DOI: 10.1093/bjd/ljag086.309 ISSN: 0007-0963

PD05 Xeroderma pigmentosum complementation group C: a retrospective observational study of 46 patients reveals skin cancer heterogeneity dependent on the level of nucleotide excision DNA repair

Ioannis Theocharopoulos, Karla Balgos, Tanya Henshaw, Emma Craythorne, Robert P E Sarkany, Alexandra Paolino, Alan Lehmann, Hiva Fassihi

Abstract

Xeroderma pigmentosum (XP) is a rare inherited disorder of nucleotide excision repair (NER). There are eight complementation groups (XP-A to XP-G, and XP-J). The reported median age of first nonmelanoma skin cancer (NMSC) is 9 years, and first melanoma 22 years, compared with 67 and 55 years, respectively, in the population overall. XP-C is the most common subtype in Europe, accounting for 30% of all cases. This study was designed to correlate the level of NER (measured as the percentage unscheduled DNA synthesis, UDS) to the age of onset and subtypes of skin cancers in patients with XP-C. A retrospective observational study of all patients with XP-C attending a UK National Service was completed (2011–2026). Genotype, UDS and skin cancer data were extracted from medical records. Forty-six patients with XP-C (28 male; mean age 22.5 years, range 5–73) were included. There was genotypic variability: 42 had nonsense mutations in XPC (mean UDS 14%) and 4 had missense or splice-site mutations with residual protein activity (mean UDS 46%). Patients with XP-C with low UDS typically developed early onset of NMSC (mean age of first skin cancer 13 years; age 6 years in White patients and 18 years in Asian patients), with only a few developing subsequent melanomas. Four patients with milder XP-C with higher UDS typically presented later with melanoma (mean age of first skin cancer 32 years) and relative sparing of NMSC. XP is a unique disease model for ultraviolet radiation-induced DNA damage and repair and skin cancers.

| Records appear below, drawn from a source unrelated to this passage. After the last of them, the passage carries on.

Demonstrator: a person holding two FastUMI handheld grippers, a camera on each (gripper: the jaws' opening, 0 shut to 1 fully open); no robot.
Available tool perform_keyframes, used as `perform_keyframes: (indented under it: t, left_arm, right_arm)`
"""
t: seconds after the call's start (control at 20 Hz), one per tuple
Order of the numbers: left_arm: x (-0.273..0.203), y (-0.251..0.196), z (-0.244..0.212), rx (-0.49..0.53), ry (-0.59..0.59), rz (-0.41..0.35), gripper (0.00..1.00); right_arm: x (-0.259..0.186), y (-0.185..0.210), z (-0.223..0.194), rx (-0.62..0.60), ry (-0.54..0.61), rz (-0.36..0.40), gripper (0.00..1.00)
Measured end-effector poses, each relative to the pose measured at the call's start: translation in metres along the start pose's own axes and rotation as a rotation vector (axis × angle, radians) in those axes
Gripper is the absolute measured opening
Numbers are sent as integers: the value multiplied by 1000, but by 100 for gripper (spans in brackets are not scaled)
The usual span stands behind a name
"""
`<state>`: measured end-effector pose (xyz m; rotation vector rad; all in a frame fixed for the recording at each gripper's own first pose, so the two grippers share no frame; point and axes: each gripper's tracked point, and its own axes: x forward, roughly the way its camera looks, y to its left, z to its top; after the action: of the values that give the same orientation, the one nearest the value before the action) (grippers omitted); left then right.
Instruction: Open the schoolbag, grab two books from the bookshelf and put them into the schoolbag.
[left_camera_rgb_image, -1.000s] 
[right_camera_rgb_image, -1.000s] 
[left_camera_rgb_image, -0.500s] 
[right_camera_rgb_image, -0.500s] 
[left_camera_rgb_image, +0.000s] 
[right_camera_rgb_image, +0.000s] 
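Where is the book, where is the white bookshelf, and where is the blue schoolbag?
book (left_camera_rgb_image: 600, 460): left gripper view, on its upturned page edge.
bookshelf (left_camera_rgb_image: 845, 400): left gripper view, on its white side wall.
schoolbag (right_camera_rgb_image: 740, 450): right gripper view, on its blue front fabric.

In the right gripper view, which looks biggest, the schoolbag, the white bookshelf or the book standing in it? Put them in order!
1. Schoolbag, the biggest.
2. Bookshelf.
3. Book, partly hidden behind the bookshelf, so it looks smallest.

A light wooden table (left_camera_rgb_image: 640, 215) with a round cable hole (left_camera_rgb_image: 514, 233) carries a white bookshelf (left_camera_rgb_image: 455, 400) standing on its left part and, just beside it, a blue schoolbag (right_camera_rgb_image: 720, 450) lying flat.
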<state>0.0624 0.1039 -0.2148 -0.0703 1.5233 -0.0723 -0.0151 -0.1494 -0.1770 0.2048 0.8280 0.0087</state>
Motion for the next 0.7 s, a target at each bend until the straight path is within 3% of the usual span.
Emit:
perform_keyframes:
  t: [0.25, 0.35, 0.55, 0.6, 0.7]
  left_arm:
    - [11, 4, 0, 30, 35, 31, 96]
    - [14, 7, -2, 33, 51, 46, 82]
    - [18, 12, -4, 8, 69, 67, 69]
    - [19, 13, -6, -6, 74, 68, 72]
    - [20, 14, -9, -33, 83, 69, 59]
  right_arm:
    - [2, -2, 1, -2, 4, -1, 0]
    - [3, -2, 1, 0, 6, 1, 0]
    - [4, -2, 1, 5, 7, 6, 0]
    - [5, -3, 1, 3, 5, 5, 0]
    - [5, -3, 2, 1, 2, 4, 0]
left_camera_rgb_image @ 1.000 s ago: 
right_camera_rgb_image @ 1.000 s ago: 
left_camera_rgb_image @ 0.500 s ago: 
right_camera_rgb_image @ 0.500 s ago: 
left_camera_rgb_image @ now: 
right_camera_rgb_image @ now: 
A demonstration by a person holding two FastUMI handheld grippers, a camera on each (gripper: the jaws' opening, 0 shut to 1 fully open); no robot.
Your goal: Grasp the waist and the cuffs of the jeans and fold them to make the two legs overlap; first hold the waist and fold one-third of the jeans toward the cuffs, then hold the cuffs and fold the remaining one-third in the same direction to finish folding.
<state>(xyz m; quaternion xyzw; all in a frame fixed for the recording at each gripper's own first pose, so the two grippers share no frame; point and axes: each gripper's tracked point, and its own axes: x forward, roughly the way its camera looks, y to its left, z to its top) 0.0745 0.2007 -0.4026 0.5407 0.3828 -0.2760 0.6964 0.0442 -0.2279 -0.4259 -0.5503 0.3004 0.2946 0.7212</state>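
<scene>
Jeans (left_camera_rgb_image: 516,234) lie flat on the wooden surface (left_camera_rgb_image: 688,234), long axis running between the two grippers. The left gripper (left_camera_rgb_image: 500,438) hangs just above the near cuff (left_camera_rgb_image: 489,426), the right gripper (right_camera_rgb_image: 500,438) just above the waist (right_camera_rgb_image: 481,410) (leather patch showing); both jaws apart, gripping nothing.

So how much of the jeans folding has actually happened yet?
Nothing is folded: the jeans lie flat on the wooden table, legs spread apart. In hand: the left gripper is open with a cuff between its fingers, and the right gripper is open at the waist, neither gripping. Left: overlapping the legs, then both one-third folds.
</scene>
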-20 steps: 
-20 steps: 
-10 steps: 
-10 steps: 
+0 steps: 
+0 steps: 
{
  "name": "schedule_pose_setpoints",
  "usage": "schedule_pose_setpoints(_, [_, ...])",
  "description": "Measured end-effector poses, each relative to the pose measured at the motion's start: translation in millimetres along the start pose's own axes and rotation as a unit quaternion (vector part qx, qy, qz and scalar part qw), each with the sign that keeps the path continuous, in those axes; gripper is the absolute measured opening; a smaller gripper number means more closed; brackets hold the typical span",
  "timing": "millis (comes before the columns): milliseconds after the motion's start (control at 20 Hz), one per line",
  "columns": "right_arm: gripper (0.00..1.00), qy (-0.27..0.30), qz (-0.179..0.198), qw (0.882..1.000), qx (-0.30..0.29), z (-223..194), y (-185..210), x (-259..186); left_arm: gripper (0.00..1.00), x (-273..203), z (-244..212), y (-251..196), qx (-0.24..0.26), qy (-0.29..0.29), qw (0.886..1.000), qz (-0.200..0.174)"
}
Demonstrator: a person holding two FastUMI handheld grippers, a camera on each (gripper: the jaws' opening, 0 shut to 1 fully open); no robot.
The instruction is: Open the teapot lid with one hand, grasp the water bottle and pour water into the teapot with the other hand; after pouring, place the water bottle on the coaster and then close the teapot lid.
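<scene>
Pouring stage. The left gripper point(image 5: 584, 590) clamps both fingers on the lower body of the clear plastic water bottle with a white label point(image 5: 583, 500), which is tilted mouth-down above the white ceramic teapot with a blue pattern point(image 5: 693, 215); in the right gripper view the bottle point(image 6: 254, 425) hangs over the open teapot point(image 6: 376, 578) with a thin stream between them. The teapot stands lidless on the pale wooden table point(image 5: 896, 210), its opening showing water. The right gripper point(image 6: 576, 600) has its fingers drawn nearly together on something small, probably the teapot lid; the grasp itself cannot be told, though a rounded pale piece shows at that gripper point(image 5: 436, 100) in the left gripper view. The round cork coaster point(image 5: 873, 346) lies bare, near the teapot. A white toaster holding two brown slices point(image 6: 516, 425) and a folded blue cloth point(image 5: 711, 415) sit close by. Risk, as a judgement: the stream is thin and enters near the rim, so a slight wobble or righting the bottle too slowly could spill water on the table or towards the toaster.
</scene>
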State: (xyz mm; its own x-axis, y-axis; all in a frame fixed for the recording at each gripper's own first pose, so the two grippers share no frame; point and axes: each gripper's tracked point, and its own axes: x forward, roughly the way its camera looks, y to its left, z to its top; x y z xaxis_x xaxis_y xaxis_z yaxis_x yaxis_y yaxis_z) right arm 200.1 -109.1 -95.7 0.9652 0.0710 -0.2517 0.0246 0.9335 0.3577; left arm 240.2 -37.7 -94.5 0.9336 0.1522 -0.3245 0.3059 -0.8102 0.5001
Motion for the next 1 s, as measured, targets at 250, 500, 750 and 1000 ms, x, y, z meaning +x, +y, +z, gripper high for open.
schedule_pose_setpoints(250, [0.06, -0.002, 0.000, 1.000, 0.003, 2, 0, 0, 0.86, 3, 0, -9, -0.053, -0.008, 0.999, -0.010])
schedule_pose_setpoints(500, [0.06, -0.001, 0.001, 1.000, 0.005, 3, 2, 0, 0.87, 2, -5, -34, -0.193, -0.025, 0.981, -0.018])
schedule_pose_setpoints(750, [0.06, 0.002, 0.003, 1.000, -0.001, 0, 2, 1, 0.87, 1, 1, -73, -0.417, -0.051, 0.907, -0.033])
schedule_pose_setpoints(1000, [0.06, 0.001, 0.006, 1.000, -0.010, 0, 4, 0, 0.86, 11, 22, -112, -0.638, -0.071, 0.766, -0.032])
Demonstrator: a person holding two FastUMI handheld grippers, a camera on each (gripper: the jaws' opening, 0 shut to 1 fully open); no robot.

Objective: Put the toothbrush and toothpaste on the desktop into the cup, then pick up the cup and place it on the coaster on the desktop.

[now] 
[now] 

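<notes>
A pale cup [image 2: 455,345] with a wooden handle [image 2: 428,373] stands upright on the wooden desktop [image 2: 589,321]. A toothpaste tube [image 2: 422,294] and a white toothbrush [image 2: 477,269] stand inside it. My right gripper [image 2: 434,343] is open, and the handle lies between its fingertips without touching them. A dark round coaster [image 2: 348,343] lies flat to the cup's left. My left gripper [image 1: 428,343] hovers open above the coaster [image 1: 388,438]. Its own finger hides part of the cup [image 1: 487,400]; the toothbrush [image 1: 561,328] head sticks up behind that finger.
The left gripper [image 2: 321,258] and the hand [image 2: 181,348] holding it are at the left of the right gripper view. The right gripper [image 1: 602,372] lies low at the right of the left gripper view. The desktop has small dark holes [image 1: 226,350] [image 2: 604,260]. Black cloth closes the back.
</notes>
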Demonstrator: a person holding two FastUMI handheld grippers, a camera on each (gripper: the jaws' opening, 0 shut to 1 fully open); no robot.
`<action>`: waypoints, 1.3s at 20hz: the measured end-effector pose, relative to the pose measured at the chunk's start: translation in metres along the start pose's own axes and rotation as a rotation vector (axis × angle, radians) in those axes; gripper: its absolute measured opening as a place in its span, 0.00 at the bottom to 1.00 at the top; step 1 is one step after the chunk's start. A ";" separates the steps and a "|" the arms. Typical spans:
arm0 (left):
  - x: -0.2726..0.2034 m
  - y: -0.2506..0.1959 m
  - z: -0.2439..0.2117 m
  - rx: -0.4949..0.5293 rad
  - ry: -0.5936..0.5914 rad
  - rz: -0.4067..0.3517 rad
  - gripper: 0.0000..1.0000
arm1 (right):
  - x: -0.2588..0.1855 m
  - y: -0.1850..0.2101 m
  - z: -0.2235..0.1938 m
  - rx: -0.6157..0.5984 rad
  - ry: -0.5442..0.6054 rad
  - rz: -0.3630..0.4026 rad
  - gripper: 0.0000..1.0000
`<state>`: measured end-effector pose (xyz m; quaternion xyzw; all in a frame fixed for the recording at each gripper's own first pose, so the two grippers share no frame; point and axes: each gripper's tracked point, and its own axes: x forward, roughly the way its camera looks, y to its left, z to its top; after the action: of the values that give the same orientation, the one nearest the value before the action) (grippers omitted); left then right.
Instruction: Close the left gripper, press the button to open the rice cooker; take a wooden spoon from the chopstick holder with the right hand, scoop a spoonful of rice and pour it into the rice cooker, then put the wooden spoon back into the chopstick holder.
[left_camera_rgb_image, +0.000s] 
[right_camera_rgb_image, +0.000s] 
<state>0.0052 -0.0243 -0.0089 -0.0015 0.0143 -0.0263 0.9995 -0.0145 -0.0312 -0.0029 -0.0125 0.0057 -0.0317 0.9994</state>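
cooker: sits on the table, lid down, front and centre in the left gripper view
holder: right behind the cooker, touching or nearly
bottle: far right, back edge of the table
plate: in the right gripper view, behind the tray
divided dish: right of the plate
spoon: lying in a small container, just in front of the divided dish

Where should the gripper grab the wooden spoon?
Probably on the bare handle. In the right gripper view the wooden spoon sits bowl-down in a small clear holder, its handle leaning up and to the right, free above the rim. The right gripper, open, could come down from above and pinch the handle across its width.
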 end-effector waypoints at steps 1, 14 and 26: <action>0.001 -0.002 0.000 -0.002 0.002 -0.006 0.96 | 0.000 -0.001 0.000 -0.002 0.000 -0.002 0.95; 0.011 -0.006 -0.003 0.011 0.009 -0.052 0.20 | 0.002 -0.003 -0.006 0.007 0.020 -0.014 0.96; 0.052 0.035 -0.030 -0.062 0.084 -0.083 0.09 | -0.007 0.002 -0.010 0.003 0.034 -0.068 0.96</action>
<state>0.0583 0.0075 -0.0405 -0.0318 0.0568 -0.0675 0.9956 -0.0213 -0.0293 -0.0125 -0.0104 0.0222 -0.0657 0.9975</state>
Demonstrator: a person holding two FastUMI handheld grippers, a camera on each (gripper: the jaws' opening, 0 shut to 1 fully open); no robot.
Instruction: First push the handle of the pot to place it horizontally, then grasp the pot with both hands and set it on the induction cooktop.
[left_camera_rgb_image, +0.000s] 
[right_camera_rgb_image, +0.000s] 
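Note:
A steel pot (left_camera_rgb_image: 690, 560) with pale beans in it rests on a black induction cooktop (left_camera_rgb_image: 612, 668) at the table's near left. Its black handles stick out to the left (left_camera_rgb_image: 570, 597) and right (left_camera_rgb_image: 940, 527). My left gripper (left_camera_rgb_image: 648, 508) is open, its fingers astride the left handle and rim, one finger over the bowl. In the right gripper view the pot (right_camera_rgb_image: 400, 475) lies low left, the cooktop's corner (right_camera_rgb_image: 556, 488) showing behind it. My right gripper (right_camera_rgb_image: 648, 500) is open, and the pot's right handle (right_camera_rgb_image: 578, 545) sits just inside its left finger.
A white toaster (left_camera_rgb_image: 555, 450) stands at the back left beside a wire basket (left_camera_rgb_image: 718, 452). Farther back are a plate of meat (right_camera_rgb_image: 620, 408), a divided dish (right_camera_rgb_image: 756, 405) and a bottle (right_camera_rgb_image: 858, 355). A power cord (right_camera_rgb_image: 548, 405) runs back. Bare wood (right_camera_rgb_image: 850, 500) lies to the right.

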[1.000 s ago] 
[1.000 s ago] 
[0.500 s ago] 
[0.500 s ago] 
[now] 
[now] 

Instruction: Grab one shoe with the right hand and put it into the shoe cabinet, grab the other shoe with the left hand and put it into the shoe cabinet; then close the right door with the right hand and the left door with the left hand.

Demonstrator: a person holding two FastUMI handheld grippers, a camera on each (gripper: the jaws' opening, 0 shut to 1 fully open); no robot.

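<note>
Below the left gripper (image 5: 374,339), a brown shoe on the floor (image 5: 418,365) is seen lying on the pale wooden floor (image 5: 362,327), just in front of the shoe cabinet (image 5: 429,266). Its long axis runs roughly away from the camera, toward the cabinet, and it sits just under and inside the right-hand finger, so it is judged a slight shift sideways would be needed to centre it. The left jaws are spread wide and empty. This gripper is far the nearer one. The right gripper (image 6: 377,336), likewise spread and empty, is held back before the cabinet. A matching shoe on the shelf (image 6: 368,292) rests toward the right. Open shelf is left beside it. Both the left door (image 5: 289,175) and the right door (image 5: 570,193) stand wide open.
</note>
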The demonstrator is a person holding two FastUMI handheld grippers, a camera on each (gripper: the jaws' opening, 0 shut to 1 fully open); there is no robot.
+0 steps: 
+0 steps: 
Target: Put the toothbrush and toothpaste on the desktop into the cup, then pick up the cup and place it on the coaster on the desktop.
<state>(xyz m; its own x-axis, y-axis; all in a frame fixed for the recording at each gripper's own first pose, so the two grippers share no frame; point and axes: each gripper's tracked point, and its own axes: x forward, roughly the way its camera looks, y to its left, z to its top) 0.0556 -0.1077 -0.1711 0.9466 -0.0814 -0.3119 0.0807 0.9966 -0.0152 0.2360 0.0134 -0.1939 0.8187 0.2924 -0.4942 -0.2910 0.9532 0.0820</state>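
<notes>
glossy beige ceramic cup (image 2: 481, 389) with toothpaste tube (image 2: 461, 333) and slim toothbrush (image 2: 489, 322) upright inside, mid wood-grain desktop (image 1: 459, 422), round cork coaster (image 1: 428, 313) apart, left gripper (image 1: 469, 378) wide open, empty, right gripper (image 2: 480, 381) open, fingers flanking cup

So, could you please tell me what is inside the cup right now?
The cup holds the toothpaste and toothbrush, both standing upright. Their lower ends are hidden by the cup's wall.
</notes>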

Biologically, keratinocytes are short-lived, rapidly cycling cells, whereas melanocyte turnover is measured in decades. In XP-C, keratinocytes accumulate driver mutations very early (TP53 and PTCH1), leading to childhood-­onset NMSC. In milder XP-C, residual repair can be sufficient to delay NMSC for many years, while melanocytes quietly accumulate unrepaired mutations over decades. Melanoma therefore emerges as the first malignancy later in life, without preceding NMSC.